I couldn't agree with you more on this topic, this is one of the reasons why I am so persistent on having a handle on the sorting of things. To most people that I have encountered in life this far they don't or do not want to be bothered with the small things. But I have seen first hand on how businesses rise and fall because they didn't pay attention. There has also been kingdoms and emperors through out history who have fallen because of this as well. Another sign of this could be the economy around the world today.
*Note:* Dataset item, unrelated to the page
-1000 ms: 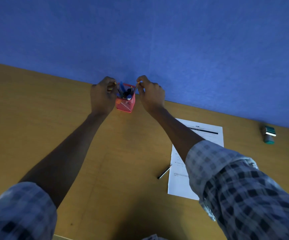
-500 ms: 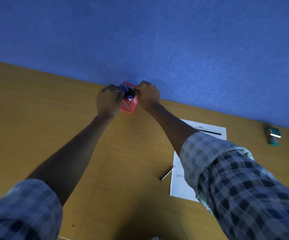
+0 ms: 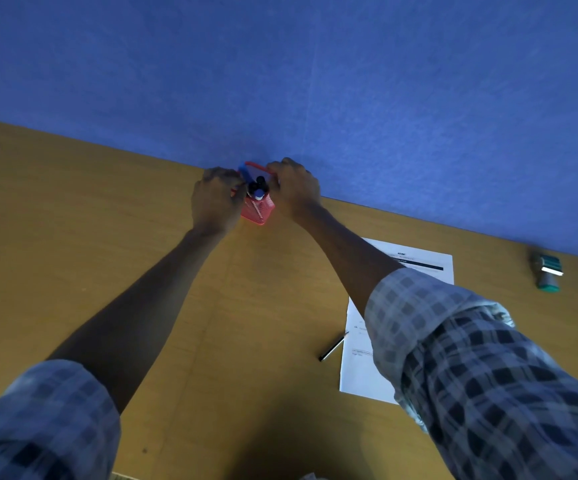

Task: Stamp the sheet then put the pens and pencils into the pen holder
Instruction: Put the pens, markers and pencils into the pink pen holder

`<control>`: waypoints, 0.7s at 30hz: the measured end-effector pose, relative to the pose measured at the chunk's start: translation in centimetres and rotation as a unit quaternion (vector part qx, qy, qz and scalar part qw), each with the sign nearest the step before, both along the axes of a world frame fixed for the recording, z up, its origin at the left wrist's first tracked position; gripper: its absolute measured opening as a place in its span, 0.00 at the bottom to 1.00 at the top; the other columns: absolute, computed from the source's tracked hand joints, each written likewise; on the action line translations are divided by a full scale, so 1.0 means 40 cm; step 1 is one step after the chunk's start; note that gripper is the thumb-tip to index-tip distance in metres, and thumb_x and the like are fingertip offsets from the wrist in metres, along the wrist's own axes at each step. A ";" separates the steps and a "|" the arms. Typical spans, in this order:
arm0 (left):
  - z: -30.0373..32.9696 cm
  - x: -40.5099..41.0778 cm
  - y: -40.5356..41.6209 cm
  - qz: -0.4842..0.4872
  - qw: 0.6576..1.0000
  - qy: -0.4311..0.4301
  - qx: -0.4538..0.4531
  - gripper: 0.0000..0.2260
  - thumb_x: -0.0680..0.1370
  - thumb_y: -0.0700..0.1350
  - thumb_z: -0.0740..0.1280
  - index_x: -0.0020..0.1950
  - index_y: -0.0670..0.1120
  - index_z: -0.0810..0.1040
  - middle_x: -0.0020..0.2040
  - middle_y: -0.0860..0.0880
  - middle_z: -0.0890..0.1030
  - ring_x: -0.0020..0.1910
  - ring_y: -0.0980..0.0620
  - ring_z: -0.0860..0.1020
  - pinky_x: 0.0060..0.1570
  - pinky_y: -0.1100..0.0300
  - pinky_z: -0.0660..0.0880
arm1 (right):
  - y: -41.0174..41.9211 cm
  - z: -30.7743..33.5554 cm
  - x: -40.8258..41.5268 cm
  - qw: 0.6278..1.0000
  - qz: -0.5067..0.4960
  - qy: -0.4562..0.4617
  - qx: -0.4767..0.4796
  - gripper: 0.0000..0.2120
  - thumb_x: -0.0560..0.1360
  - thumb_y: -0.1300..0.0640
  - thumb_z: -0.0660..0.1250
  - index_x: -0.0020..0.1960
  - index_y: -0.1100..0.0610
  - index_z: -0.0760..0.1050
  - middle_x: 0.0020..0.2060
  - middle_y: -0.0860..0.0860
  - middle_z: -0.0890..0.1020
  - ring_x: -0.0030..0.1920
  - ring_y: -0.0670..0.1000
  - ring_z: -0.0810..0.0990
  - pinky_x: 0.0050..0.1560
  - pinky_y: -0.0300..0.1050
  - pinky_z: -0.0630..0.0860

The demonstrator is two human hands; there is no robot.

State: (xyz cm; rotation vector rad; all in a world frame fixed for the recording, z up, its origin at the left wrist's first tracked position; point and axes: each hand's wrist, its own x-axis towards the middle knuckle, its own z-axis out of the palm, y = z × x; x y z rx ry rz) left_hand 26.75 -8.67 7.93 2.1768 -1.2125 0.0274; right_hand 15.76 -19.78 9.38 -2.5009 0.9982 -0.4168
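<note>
A red mesh pen holder (image 3: 258, 212) stands at the far edge of the wooden table, against the blue wall. Several pens and pencils (image 3: 258, 189) stick out of it, one of them blue (image 3: 245, 172). My left hand (image 3: 214, 199) is curled against the holder's left side and rim. On the right side, my right hand (image 3: 295, 190) is curled against the rim. What the fingertips pinch is hidden. One dark pen (image 3: 332, 348) lies loose on the table beside the white printed sheet (image 3: 359, 375), which my right sleeve partly covers.
A green and grey stamp (image 3: 547, 272) lies on its side at the far right, near the wall. The blue wall (image 3: 315, 81) closes off the table's (image 3: 73, 220) far edge just behind the holder. My checked sleeves fill the lower corners.
Both hands have dropped lower and closed in on the holder. The pens they held above the rim now sit down inside it. The view has shifted slightly.
</note>
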 end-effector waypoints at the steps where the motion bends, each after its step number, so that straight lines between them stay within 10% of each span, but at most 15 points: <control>1: -0.003 -0.004 0.003 -0.001 1.000 -0.004 0.006 0.08 0.76 0.43 0.65 0.49 0.42 0.82 0.48 0.44 0.84 0.54 0.41 0.77 0.48 0.50 0.74 | 0.000 0.003 -0.006 1.000 -0.002 -0.006 0.003 0.13 0.79 0.57 0.60 0.59 0.56 0.79 0.52 0.55 0.80 0.51 0.58 0.80 0.47 0.51 0.77; 12: -0.014 -0.072 0.058 0.035 0.998 -0.006 -0.060 0.18 0.74 0.48 0.63 0.62 0.43 0.77 0.59 0.44 0.79 0.58 0.43 0.75 0.52 0.51 0.74 | 0.029 -0.008 -0.119 1.000 -0.024 -0.002 0.018 0.13 0.77 0.60 0.60 0.58 0.56 0.80 0.52 0.55 0.81 0.50 0.60 0.81 0.48 0.51 0.78; 21: -0.061 -0.246 0.130 -0.018 0.999 0.044 0.016 0.04 0.73 0.43 0.68 0.46 0.45 0.81 0.44 0.48 0.81 0.48 0.47 0.79 0.42 0.53 0.77 | 0.081 -0.053 -0.240 0.998 -0.031 0.040 0.047 0.16 0.76 0.58 0.62 0.62 0.53 0.78 0.58 0.53 0.83 0.56 0.59 0.81 0.58 0.51 0.77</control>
Thank you for the boost of confidence in what I am doing.


----------



## MMFJ (Jun 10, 2012)

CBentre said:


> this is one of the reasons why I am so persistent on having a handle on the sorting of things


The point is - all this "sorting" is fine, but without knowing WHERE it is going or WHY you are "sorting" this or that for any particular purpose is an exercise in futility at best.

You seem to be wanting help from those with more experience, but that experience comes from what we have spent endless hours in going through the same thing that you must go through yourself - and one of the hardest lessons in life to face (which is why most people fail...) - you must understand where the 'end' is (in this case, determining if you will sell this stuff or process it is step 1)..... If selling (any particular piece), then you need to know (step 2) who you are selling it to and what THEY will call it - has almost nothing to do with what you think or what others think or do with the pieces they get that are similar (other than if you don't like their answer, then you are back at step 1 again, or at least step 2, where you are looking for a different buyer....)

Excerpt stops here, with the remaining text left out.